■ WORK ITEM ■
Your output should be each line from the material below that has the word "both".

■ DATA EXTRACT ■
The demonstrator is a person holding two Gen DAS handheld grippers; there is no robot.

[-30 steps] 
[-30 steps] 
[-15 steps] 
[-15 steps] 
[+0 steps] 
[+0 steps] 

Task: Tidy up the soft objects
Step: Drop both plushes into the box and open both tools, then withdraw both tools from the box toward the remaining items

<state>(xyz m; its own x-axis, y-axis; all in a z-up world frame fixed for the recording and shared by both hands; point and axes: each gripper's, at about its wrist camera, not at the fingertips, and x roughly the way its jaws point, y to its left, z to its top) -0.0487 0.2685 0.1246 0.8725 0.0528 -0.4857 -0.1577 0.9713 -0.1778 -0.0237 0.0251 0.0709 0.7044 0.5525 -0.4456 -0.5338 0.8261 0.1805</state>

■ EXERCISE OUTPUT ■
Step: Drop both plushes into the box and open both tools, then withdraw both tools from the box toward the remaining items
<state>(xyz m; its own x-axis, y-axis; all in a z-up world frame fixed for the recording and shared by both hands; point and axes: each gripper's, at about its wrist camera, not at the fingertips, and x roughly the way its jaws point, y to its left, z to its top) -0.0487 0.2685 0.1246 0.8725 0.0528 -0.4857 -0.1577 0.9713 -0.1778 -0.0237 0.0251 0.0709 0.7044 0.5525 -0.4456 -0.5338 0.8261 0.1805</state>

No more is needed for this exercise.